Here Marx studied the history of the different types of production and predicted that the one currently being practiced, industrial capitalism, would soon fail and be replaced by communism. Then, he wrote “The Poverty of Philosophy” in 1847, which was essentially the basis for his most famous contribution, “The Communist Manifesto”. This was initially published in 1848 as the manifesto of the Communist League, which was a small group comprising European communists were influenced by the philosophies of Marx and Engels.5

After Marx was arrested and expelled from Belgium because of the revolutionary uprising Europe experienced, Marx returned to Paris, then Cologne where he started the New Rhenish Newspaper” but after his paper was suppressed, London became his home for the rest of his life.

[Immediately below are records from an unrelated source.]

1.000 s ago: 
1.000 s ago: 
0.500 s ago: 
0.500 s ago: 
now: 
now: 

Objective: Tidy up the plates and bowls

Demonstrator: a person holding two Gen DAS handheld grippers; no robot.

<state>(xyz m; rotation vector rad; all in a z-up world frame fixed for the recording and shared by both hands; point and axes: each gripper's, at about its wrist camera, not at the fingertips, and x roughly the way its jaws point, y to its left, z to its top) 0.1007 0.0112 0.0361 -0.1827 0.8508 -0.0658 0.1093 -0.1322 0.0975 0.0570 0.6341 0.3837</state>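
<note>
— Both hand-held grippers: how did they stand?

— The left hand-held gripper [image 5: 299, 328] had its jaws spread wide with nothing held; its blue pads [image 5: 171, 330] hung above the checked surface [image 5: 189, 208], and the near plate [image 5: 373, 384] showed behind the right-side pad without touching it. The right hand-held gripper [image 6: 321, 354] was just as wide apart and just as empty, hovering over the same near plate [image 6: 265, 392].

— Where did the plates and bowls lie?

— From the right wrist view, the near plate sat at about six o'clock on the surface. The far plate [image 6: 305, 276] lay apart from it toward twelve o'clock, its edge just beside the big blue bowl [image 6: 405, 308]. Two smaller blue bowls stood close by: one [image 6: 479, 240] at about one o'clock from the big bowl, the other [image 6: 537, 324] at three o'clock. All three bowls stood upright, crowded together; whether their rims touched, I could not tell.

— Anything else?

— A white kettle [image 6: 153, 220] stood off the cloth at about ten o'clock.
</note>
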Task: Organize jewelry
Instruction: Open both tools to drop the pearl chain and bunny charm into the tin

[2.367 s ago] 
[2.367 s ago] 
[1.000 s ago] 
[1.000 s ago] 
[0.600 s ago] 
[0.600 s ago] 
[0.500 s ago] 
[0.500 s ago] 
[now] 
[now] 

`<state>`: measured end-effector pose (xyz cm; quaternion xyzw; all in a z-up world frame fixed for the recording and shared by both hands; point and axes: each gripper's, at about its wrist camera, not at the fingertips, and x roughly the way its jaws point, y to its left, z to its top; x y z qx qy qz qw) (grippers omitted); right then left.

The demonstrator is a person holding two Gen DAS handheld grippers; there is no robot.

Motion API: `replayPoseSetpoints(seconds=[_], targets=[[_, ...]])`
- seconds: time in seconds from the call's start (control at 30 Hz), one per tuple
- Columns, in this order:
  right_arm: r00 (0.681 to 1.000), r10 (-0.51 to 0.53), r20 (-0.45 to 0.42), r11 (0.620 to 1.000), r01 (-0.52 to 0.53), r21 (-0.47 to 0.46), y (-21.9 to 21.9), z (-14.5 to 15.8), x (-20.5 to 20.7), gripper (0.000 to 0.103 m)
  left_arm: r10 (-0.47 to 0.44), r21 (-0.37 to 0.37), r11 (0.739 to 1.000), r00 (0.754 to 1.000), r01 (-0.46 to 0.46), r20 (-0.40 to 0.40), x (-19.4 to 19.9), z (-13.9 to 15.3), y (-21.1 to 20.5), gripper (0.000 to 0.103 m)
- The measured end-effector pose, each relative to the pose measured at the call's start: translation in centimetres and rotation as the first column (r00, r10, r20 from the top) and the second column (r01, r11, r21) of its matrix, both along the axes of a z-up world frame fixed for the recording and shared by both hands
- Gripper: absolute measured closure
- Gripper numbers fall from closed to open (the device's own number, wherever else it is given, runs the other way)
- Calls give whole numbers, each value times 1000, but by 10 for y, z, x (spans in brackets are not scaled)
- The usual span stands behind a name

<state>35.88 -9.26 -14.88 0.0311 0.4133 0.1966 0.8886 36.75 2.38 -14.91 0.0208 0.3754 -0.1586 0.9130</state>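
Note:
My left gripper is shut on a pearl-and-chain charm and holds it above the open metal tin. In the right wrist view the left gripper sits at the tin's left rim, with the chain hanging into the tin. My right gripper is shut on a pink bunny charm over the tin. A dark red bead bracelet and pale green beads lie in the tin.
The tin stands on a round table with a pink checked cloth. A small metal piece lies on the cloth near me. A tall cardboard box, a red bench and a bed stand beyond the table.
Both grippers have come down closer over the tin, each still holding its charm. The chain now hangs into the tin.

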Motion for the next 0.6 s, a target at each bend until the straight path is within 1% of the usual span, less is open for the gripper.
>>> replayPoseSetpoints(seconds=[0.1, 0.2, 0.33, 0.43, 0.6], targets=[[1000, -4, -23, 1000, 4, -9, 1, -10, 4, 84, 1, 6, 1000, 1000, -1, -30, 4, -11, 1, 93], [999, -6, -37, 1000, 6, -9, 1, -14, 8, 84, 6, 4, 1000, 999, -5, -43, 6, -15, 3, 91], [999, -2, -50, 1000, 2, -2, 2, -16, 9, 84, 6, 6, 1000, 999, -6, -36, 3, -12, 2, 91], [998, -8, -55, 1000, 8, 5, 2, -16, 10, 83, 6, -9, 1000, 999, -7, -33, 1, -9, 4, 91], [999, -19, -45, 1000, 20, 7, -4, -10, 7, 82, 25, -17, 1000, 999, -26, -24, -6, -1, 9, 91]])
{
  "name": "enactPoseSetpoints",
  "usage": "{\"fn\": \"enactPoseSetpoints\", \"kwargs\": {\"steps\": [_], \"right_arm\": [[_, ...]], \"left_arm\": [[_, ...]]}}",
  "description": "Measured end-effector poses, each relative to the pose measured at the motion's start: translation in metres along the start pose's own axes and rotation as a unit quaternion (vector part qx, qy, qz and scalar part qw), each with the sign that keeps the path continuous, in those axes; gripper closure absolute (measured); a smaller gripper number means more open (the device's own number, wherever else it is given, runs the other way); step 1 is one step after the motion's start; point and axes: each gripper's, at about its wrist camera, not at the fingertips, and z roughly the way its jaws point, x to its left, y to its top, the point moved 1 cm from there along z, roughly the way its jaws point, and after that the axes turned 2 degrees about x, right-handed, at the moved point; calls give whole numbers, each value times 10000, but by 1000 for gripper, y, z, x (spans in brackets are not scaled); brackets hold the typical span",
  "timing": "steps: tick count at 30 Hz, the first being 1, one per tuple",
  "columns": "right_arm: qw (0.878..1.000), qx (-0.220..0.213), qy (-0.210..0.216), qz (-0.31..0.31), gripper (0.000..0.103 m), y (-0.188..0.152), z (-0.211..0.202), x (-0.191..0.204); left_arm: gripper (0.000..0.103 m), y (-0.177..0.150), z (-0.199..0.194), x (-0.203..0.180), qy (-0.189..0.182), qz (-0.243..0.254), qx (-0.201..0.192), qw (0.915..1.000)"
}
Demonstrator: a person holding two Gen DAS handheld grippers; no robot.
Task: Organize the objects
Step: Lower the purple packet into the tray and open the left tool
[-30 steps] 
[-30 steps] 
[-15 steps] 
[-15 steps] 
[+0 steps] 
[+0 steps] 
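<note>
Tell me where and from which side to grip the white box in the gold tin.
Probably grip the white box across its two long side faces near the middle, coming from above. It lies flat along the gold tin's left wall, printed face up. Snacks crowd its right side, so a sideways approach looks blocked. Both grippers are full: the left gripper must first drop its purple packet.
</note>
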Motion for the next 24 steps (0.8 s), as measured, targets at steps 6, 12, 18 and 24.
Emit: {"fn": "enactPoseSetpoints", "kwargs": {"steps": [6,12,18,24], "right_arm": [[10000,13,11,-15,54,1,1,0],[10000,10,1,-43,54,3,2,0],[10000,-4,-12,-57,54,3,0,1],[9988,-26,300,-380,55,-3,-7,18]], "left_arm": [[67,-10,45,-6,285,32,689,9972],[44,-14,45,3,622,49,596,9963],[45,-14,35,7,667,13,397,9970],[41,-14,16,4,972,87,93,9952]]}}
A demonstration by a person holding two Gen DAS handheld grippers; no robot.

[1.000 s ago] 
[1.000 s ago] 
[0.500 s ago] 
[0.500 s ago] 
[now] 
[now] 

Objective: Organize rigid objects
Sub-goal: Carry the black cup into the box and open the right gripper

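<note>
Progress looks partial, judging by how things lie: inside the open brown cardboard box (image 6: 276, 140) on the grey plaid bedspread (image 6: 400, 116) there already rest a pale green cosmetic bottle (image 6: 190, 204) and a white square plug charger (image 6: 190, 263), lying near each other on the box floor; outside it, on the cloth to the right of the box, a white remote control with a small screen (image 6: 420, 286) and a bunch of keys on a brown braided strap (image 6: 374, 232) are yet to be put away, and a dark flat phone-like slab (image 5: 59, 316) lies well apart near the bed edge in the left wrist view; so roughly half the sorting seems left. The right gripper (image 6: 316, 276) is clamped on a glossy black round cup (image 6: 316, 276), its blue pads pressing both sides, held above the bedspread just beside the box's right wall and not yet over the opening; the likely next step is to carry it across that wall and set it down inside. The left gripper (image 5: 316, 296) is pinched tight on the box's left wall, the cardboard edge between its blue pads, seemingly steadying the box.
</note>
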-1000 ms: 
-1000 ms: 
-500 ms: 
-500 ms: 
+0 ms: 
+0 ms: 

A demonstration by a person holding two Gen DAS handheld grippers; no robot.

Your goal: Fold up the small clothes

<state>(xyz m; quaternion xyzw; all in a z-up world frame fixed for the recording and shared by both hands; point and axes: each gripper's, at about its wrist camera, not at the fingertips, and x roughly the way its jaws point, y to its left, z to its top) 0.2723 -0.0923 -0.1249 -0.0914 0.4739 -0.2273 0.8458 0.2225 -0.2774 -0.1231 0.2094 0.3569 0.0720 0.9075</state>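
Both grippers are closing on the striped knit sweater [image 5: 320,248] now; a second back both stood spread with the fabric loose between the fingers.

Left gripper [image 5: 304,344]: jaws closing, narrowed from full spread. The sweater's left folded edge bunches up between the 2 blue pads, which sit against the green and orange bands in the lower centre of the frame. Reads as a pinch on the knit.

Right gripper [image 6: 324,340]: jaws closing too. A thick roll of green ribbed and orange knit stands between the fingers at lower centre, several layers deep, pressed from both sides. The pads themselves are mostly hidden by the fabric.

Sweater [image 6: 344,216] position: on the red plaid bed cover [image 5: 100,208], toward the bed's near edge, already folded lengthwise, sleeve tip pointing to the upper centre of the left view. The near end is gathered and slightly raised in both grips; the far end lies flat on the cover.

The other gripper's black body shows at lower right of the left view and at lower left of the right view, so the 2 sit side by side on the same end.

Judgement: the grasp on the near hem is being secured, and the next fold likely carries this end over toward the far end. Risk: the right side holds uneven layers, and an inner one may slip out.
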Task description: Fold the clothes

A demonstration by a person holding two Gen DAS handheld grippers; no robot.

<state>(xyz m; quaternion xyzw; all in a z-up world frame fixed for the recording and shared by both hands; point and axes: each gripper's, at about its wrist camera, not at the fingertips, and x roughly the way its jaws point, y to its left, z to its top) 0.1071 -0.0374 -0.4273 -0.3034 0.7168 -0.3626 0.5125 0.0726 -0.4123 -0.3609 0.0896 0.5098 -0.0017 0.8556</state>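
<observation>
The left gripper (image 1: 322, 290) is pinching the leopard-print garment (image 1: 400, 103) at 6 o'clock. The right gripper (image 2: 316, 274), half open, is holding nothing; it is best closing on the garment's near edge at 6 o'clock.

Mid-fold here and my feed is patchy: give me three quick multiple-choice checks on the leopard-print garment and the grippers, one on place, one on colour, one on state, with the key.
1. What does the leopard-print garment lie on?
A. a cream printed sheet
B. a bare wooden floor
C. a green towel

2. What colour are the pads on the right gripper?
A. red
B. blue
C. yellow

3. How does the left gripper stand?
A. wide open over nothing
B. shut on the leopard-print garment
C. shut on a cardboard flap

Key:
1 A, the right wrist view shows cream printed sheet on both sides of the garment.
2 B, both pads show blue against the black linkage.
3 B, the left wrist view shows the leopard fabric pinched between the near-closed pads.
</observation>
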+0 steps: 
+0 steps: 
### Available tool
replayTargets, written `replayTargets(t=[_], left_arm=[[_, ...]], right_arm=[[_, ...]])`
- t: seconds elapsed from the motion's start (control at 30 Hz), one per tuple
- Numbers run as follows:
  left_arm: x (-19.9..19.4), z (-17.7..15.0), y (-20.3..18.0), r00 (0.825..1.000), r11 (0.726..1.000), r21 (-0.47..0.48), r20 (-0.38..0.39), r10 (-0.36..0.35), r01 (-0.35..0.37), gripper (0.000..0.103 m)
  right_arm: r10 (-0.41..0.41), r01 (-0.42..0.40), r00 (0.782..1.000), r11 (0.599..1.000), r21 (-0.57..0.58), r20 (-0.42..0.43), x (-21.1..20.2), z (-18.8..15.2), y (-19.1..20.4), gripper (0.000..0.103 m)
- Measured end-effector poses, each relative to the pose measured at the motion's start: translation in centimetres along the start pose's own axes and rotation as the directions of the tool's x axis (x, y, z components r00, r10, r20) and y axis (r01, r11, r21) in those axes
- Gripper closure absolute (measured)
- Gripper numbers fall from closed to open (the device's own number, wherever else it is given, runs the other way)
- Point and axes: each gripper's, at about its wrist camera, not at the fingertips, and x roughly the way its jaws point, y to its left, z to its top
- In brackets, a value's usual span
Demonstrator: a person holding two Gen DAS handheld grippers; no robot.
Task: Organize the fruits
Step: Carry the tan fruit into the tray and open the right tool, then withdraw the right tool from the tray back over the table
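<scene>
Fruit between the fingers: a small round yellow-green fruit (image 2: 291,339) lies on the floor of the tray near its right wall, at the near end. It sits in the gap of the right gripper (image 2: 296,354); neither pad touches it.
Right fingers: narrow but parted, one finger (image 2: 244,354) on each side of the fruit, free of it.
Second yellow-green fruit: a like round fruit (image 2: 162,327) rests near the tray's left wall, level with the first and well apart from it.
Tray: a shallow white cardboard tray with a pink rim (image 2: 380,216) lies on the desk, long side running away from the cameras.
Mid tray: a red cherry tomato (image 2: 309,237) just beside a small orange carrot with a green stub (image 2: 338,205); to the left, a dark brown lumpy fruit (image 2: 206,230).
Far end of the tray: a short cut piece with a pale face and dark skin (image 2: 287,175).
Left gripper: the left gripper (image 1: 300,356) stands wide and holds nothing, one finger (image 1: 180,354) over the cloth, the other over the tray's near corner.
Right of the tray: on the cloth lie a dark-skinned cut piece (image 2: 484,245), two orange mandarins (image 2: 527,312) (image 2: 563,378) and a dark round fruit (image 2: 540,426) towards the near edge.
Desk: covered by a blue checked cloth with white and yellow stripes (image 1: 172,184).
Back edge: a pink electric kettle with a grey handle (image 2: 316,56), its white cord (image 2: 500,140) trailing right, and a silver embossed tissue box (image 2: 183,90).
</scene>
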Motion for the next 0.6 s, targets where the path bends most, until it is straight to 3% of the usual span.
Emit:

He worked for the New York Herald Tribune and side by side, gradually worked on his political economy projects such as an 800 page manuscript on capital, landed property, wage labor, the state, foreign trade, and the world market which would be published posthumously as “Grundrisse” as well as three large volumes named “Theories of Surplus Values.” In “Capital” (1867), he discussed his labor theory of value, and his concepts of surplus value and exploitation capitalism, which he believed would be the eventual causes of the collapse of industrial capitalism. In 1859, he had also published his first wholly economic work known as “Contribution to the Critique of Political Economy.”6

At this time, however, he was not focusing wholeheartedly on his publications because his efforts were concentrated on the international socialist organization the First International. He played an active part in the General Council and when the Paris Commune took place in 1871, Marx wrote his famous pamphlet, The Civil War in France, where he heartily approved of the Commune.7

During his last ten years, Marx suffered from ill health but that did not deter him completely as he still commented on German and Russian politics. He had married Jenny von Westphalen in 1843 and in his early years supported his family primarily from the income which Engels earned and somewhat from the articles he wrote. For most of his life, he led a life that was not financially stable but did spend on seemingly luxurious purchases, which he felt were justified considering the social status of the times they lived in.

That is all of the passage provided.